In fear of more regular floods
Flash floods caused by storms have been a persistent problem for years in Kota Laksamana, the state constituency where the Chitty Village is located, despite residents’ complaints to local officials and the media.
Madam Chiew, a shop owner of Jalan Gajah Berang, lamented that her goods and account books were destroyed by flash floods. The losses exhaust her physically and mentally.
“Nothing we can do, we just have to get used to it,” she said.
On Facebook, Madam Chiew shares how she is “exhausted physically and mentally, whenever it rains”.
Each time it rains, both Lee and Chiew find that their drainage system faces a major problem — water in the drains remains stagnant.
A local roofing shop owner, who wishes to be known only as Henry, reported the same. In fact, the drains in Taman Kota Laksamana nearly overflow after storms, he said.
“It won’t overflow, but it is hard to say (if this will change). Because of climate change, it might flood in the future.”
Climate change has led to an increase in the frequency of heavy rain events in Malaysia, where the average daily rainfall is less than 10mm. When more than 60mm of rain falls within a two-to-four-hour period, flash floods occur across the country.
Data from the Malacca weather station suggests that climate change has altered the patterns and intensity of rainfall.
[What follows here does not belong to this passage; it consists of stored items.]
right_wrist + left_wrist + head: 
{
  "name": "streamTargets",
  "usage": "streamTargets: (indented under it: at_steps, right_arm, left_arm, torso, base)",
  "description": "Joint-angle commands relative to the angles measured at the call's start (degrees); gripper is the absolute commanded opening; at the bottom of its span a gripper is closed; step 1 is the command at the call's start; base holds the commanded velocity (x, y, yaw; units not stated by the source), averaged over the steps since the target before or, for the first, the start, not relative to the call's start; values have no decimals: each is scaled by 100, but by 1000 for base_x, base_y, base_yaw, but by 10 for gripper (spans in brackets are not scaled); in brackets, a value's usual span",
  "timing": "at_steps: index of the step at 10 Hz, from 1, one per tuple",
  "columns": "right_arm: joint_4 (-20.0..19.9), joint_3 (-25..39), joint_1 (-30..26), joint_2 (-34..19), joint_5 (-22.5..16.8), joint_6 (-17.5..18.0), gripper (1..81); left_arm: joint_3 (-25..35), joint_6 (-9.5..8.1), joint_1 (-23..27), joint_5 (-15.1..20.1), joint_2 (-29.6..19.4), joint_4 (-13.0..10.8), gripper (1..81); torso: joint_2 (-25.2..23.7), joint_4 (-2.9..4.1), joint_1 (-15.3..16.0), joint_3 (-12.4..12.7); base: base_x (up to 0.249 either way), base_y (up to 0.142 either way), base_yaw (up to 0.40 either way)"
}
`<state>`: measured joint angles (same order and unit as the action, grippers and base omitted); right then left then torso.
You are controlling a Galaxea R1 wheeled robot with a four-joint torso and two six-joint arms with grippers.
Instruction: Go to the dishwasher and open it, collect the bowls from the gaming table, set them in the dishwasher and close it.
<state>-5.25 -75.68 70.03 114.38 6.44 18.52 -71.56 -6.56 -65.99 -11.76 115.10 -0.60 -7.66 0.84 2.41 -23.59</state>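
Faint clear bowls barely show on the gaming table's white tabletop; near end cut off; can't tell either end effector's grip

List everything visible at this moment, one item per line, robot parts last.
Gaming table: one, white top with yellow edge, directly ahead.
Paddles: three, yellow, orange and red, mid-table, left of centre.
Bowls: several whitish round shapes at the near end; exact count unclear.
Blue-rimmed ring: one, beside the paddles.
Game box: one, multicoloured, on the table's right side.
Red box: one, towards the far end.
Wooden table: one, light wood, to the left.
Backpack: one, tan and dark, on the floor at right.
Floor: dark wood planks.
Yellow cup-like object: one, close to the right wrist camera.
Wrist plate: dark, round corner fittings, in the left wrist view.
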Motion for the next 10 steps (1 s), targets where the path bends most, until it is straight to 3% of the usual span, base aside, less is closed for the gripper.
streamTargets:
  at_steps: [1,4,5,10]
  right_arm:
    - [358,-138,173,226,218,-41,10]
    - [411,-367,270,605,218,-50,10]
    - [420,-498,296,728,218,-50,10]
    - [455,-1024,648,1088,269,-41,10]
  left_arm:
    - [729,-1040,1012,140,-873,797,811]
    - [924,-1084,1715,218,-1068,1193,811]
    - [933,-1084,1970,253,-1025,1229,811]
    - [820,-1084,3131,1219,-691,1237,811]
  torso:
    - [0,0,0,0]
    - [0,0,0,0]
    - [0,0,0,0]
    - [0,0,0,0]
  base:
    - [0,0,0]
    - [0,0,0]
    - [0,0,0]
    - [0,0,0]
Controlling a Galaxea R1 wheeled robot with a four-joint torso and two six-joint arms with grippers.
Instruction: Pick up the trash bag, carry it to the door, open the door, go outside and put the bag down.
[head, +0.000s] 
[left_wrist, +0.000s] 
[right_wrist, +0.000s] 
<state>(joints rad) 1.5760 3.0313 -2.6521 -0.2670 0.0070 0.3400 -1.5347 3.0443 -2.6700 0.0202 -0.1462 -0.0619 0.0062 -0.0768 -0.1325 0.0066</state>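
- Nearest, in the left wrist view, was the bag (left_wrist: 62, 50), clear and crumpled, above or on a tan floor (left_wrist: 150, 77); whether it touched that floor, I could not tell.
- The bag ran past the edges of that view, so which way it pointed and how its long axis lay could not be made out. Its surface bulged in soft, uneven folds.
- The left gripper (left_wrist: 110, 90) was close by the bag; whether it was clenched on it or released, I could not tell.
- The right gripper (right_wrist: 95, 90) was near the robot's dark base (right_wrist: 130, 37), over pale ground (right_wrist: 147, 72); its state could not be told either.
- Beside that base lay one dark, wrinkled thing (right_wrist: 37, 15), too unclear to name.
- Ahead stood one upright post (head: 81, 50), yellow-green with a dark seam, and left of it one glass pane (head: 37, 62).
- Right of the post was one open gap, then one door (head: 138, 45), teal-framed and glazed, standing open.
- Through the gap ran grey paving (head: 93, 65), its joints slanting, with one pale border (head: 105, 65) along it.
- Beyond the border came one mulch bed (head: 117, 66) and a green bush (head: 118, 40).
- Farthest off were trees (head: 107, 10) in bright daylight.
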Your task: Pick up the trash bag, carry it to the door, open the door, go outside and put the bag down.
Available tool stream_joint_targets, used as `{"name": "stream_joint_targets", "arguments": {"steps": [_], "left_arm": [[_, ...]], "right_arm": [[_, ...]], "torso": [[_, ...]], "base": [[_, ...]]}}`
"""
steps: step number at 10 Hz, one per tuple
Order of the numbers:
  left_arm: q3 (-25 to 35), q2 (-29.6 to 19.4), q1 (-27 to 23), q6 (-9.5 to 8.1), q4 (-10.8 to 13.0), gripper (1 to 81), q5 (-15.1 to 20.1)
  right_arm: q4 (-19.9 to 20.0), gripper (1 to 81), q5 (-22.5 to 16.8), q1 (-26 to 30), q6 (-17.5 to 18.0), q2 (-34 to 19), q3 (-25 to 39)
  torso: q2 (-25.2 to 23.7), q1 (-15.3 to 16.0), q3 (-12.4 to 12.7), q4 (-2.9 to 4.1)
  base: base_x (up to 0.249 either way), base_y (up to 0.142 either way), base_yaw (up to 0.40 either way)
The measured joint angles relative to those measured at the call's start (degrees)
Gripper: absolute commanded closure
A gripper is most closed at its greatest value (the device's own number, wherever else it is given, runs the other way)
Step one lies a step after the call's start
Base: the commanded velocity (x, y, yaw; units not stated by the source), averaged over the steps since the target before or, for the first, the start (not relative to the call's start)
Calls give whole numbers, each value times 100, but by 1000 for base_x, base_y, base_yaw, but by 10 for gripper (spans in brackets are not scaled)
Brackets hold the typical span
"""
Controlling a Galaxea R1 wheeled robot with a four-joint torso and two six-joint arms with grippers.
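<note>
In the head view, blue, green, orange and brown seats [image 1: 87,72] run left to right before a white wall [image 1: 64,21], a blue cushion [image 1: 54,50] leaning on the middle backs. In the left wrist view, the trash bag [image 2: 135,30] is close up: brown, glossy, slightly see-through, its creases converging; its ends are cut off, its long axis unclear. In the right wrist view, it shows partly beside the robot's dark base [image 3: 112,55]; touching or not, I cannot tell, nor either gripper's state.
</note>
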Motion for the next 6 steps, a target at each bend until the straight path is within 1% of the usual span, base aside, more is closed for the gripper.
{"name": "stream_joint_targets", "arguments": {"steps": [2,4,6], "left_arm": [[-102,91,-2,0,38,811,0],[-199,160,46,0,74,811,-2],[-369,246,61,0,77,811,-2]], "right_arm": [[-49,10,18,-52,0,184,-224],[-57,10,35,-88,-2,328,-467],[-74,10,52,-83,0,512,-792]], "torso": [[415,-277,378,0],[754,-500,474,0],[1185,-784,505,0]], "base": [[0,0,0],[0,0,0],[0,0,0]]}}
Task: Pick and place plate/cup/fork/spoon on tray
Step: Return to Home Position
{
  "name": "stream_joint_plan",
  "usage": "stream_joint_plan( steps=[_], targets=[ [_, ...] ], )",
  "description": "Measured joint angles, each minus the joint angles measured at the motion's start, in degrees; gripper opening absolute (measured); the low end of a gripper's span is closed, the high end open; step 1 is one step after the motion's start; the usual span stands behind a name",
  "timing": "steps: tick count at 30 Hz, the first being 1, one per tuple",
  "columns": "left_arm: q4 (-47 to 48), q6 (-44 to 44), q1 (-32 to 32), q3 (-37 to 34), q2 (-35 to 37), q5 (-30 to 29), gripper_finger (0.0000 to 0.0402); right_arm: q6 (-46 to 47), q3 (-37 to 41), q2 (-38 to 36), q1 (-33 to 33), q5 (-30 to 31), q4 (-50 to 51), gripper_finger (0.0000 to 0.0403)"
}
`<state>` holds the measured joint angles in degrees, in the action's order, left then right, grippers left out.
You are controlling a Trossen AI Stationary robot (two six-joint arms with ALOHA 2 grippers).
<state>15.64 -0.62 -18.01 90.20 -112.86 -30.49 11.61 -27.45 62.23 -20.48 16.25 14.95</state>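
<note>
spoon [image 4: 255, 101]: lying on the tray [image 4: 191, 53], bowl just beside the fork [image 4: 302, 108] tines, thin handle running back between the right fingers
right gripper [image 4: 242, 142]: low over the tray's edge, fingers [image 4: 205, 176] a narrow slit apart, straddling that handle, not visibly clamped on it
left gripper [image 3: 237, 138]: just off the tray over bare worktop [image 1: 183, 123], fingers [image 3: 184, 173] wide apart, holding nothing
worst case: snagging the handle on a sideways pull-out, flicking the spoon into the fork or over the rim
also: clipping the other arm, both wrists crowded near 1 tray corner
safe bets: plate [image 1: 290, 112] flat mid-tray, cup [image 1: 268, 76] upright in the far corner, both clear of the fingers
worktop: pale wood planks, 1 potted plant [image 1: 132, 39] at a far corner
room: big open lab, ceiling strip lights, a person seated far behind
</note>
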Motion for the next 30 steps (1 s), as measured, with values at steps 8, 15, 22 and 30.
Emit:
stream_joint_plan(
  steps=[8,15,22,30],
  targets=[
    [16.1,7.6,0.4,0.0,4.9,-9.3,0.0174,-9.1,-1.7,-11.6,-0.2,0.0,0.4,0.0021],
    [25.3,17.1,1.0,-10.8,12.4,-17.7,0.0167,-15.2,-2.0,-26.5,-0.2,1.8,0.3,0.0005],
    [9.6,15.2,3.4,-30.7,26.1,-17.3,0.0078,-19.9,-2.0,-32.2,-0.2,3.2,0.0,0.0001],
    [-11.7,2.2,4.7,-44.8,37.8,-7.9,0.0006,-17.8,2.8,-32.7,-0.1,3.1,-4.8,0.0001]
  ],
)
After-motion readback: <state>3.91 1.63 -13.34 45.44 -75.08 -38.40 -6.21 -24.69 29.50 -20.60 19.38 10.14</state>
In 2020, Malacca had six days with rainfall exceeding 50mm, while in 2021, there were 15 of such days.
Number of days with rain more than 50mm in Malacca
Drainage water making a big detour
A significant focus of the Department of Environment’s long-term flood prevention plans is on upgrading the current drainage system.
Kota Laksamana assemblyperson Low Chee Leong told Malaysiakini that reclamation projects have disrupted Malacca’s drainage system, resulting in rainwater being diverted instead of being discharged directly into the sea.
Low tried to raise this issue in the state assembly last December. In response, Malacca Chief Minister Sulaiman Md Ali said there are four main monsoon drain outlets in Kota Laksamana.
During rainfall, rainwater near the Chitty Village area will flow through the Kota Syahbandar monsoon drain and eventually discharge into the Malacca Straits.
However, Low discovered that a reclamation project had been constructed on the drain outlet, causing rainwaters to take a significant detour before being discharged into the sea.
Measurements on satellite images have shown that this water bypass is 600 meters long, delaying the time for the rainwater to discharge into the sea.
“This design is absurd. Monsoon drifts are part of a major drainage system. In theory, the water in the main monsoon drain should discharge into the sea directly, but suddenly, it has to take a detour.”
Low said the Kota Syahbandar monsoon drain has a slow water discharge rate, and the Taman Kota Laksamana monsoon drain is forced to take on the load of the former. As a result, both monsoon drains are unable to effectively discharge rainwater.
“What we want to ask is, why reclaim land at the outlet of major monsoon drains? I suspect this is the cause of Malacca town’s flash floods in recent years.”
Six other regions might be affected
In addition to Chitty Village, other flood-prone areas in Kota Laksamana include Tengkera, Gajah Berang and Jalan Ong Kim Wee. These areas rely on the Kota Syahbandar monsoon drain outlet to discharge water.
A source familiar with the matter, who spoke on condition of anonymity for fear of retaliation from stakeholders, said developers should properly design the drainage systems of reclaimed lands.
“By right, the developer has to build a monsoon drain outlet, so that the water can discharge into the sea directly. In the meantime, new retention ponds should be built to hold the water.
“If you don’t have this plan, the water will flow out to the surface.”
Kota Laksamana currently has four retention ponds. However, the source said that the ponds are stagnant and the amount of rainwater has exceeded their capacity.
Malaysiakini has reached out to the Malacca Chief Minister’s office to get their response.